C’è un’immagine che resta impressa tra le banchine del porto di Vibo Marina: una piccola imbarcazione, sotto sequestro e vigilata dalla Capitaneria di Porto, è delimitata dal nastro bianco e rosso. La parte posteriore appare completamente sventrata, mentre a bordo si notano ancora le attrezzature: maschere da immersione e qualche bottiglietta.
È ciò che rimane della tragedia consumatasi intorno alle 19.30 del 14 agosto, davanti all’imbocco del porto. Una serata che doveva concludersi con un bagno e una fotografia al tramonto e che si è trasformata in tragedia. A bordo della piccola barca a noleggio c’erano otto persone. Tra loro Domenico Campana, 26 anni, originario di Mirto Crosia. Il giovane si trovava nella parte posteriore dell’imbarcazione quando il gommone, lungo circa dieci metri, l’ha raggiunta e travolta.
La chiglia ha letteralmente tranciato la poppa della piccola imbarcazione, mentre l’elica ha travolto il giovane. Per Domenico, purtroppo, non c’è stato nulla da fare.
Andava velocissimo
I racconti dei testimoni fanno rabbrividire. Si tratta di “testimonianze” che dovranno naturalmente essere verificate dagli investigatori, ma che descrivono una dinamica precisa: il gommone, con a bordo un “professionista calabrese operativo a Bologna e una giovane donna siciliana”, avrebbe compiuto alcuni movimenti nello specchio d’acqua interno prima di dirigersi verso l’uscita del porto. “Era velocissimo”, raccontano alcune persone che hanno visto. Qualcuno avrebbe notato il mezzo girare su se stesso, accelerare, tornare indietro e ripetere più volte quelle manovre. Poi la partenza verso il largo. “È partito a razzo”, è una delle frasi raccolte tra i pontili. Il gommone si sarebbe anche impennato, rendendo più difficile, secondo chi osservava dalla banchina, la visuale di ciò che aveva davanti.
Gli gridavano: fermo, fermo, fermo
Un altro elemento riferito dai testimoni ai microfoni dell’inviata della TgR Calabria riguarda proprio gli istanti immediatamente precedenti all’impatto. Dalla piccola imbarcazione, secondo quanto raccontato, qualcuno avrebbe cercato di richiamare l’attenzione del conducente del gommone: “Fermo, fermo, fermo”. Ma la distanza e soprattutto la velocità del mezzo avrebbero reso impossibile evitare lo scontro. “La barchetta era proprio dentro la traiettoria”, racconta una persona che si trovava nelle vicinanze. I ragazzi che si trovavano a prua della piccola imbarcazione sarebbero riusciti a non essere coinvolti direttamente nell’impatto. Drammaticamente diverso il destino di chi si trovava nella parte posteriore. La violenza dell’urto ha provocato il ferimento anche di Maria Francesca, la giovane che si trovava sul gommone coinvolto nell’incidente e che ha riportato traumi alla testa e alle gambe. Trasferita in ospedale a Catanzaro, le sue condizioni vengono riferite come stabili.

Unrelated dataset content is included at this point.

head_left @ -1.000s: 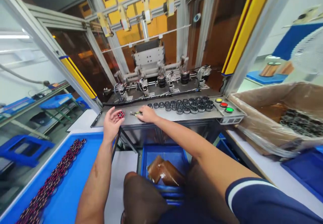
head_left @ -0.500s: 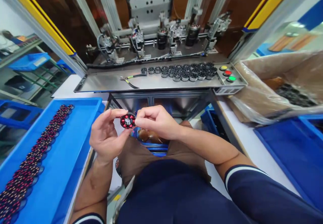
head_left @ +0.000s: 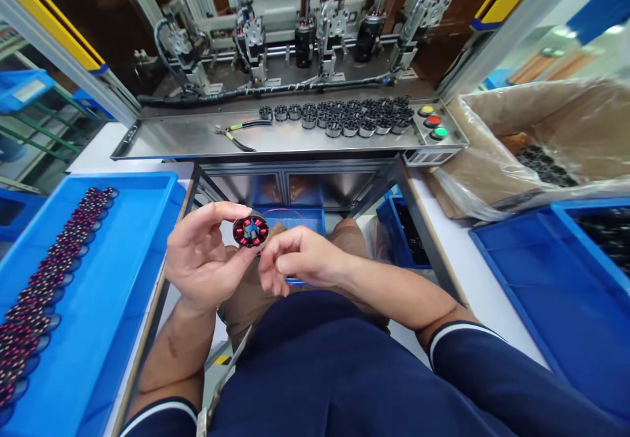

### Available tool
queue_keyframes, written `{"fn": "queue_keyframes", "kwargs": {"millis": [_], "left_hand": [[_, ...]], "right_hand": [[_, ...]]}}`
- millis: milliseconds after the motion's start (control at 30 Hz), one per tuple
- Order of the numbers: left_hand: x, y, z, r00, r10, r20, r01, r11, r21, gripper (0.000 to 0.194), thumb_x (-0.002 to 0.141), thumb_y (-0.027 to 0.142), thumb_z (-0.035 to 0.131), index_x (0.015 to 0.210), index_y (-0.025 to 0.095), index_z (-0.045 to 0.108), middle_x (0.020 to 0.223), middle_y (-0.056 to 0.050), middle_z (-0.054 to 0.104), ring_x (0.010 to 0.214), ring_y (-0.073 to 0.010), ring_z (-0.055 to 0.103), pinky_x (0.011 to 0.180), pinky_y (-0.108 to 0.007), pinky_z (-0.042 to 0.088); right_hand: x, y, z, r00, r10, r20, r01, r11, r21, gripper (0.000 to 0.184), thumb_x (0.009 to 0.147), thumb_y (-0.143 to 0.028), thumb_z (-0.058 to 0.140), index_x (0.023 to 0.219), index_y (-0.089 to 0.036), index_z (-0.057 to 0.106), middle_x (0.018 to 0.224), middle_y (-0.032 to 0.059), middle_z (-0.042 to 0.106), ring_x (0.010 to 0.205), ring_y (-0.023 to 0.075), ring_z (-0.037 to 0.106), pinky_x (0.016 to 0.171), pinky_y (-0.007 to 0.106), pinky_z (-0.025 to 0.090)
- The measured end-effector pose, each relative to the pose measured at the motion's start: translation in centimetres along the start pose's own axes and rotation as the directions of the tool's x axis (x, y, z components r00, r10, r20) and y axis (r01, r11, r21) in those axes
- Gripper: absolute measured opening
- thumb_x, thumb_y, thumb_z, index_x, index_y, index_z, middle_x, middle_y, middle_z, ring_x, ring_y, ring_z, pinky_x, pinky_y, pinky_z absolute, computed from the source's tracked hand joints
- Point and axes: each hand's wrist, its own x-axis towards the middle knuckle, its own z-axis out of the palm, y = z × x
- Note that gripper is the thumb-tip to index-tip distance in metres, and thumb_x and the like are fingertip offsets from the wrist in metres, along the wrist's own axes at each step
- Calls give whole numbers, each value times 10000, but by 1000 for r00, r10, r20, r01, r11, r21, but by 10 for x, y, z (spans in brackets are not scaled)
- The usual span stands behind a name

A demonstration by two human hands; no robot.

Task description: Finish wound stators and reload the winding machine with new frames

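Note:
Between the thumb and fingers of my left hand (head_left: 207, 253) I hold a round motor stator (head_left: 242, 231), black-rimmed with red wire windings and an opening at its centre. Just right of and below it is my right hand (head_left: 300, 260), its fingers curled in and its thumb bent over them. A thin red wire (head_left: 285, 210) arcs from beside the stator towards the back of my right hand; its far end is hidden. Whether my right fingers pinch that wire does not show.
Left, a blue tray (head_left: 115, 279) carries rows of wound stators (head_left: 54, 266). Ahead, a metal ledge (head_left: 182, 138) bears cutting pliers (head_left: 241, 132), many black unwound cores (head_left: 349, 119) and coloured push buttons (head_left: 433, 122), before a machine. Right stand a plastic-lined carton (head_left: 492, 155) and a blue bin (head_left: 531, 286).
My right hand has moved off the stator's right edge, down and slightly away, and its fingers have curled. The stator stays in my left hand, tilted differently. The camera view has shifted.

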Motion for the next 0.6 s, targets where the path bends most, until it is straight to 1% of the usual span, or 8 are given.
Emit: {"fn": "queue_keyframes", "kwargs": {"millis": [67,133,200,267,367,467,533,600], "left_hand": [[-1,-3,3,1000,-1,11,1,1000,-18,731,729,129,840,1376,313,552,1041,-14,730,899,-150,713,784,-290,630],[-2,-6,4,1000,-4,7,4,999,-40,751,717,112,842,1380,307,549,1061,-19,733,912,-152,716,788,-290,634],[-5,-9,4,1000,-15,-8,15,998,-62,767,698,111,854,1377,298,551,1068,-23,736,918,-156,722,782,-284,638],[-7,-13,4,998,-52,-22,50,996,-73,774,680,137,875,1367,293,553,1065,-27,738,922,-167,729,775,-285,643],[-10,-16,4,988,-150,-38,145,984,-104,764,674,197,896,1351,288,554,1059,-30,740,944,-191,737,785,-299,646],[-11,-16,2,975,-224,-2,219,956,-196,742,714,165,867,1369,297,543,1115,-38,747,951,-179,742,800,-276,641],[-13,-14,1,961,-271,52,276,931,-241,729,755,111,823,1390,313,526,1171,-44,744,933,-156,747,797,-246,635],[-15,-11,0,942,-314,115,334,905,-262,719,789,82,784,1408,320,504,1209,-60,737,950,-155,750,805,-236,631]], "right_hand": [[-1,4,13,1000,-1,-18,2,998,63,389,683,-432,904,802,-124,697,676,13,726,514,91,652,475,159,535],[-3,4,20,996,-2,-86,8,997,71,341,695,-383,901,787,-131,691,625,-11,707,473,76,628,455,142,521],[-6,4,22,989,3,-147,4,999,49,340,688,-385,903,785,-135,693,568,-31,679,435,70,603,428,133,498],[-9,5,22,985,11,-175,-10,1000,8,351,674,-404,906,780,-137,704,519,-44,650,395,63,570,394,125,465],[-12,7,16,989,18,-147,-28,997,-66,323,685,-400,896,766,-138,727,501,-46,639,382,62,560,368,121,438],[-11,-1,2,996,30,-88,-43,987,-157,306,676,-381,901,777,-139,744,560,-23,682,457,89,626,437,154,505],[-9,-14,-7,991,-40,-128,10,973,-229,354,663,-426,905,794,-137,748,633,4,720,521,108,665,507,189,547],[-6,-30,-12,966,-155,-209,89,952,-291,425,683,-523,872,772,-131,736,653,15,721,528,103,654,525,199,537]]}}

Una serata al tramonto finita nel sangue
Dalle testimonianze raccolte emerge anche il contesto di quei momenti. Gli otto amici avevano noleggiato la piccola imbarcazione per trascorrere qualche ora in mare. Prima del rientro avrebbero deciso di fermarsi per godersi il tramonto e scattare alcune fotografie. Poi, davanti all’imboccatura del porto, l’impatto. Il gommone avrebbe centrato la piccola barca nella parte posteriore, salendo parzialmente sopra l’imbarcazione. Una dinamica violentissima che ha lasciato una vittima e diversi feriti e che ora dovrà essere ricostruita centimetro dopo centimetro.
La Capitaneria e la Procura ricostruiscono la dinamica
Sul posto sono intervenuti i soccorritori e la Capitaneria di porto, mentre sono in corso gli accertamenti disposti nell’ambito dell’inchiesta della Procura della Repubblica di Vibo Valentia. Gli investigatori dovranno stabilire la posizione delle due imbarcazioni, la velocità del gommone, le manovre effettuate prima dell’uscita dal porto, la visibilità e soprattutto cosa sia accaduto nei pochi secondi che hanno preceduto lo schianto. Restano le testimonianze di chi ha visto. E resta quella piccola barca ferita e squarciata, ancora sulla banchina, come una fotografia della tragedia. “Bisogna essere più coscienti al mare. Non si può navigare in queste condizioni”, è il senso delle parole pronunciate da uno dei testimoni. Una frase semplice, ma che oggi, tra quelle banchine, pesa come un monito.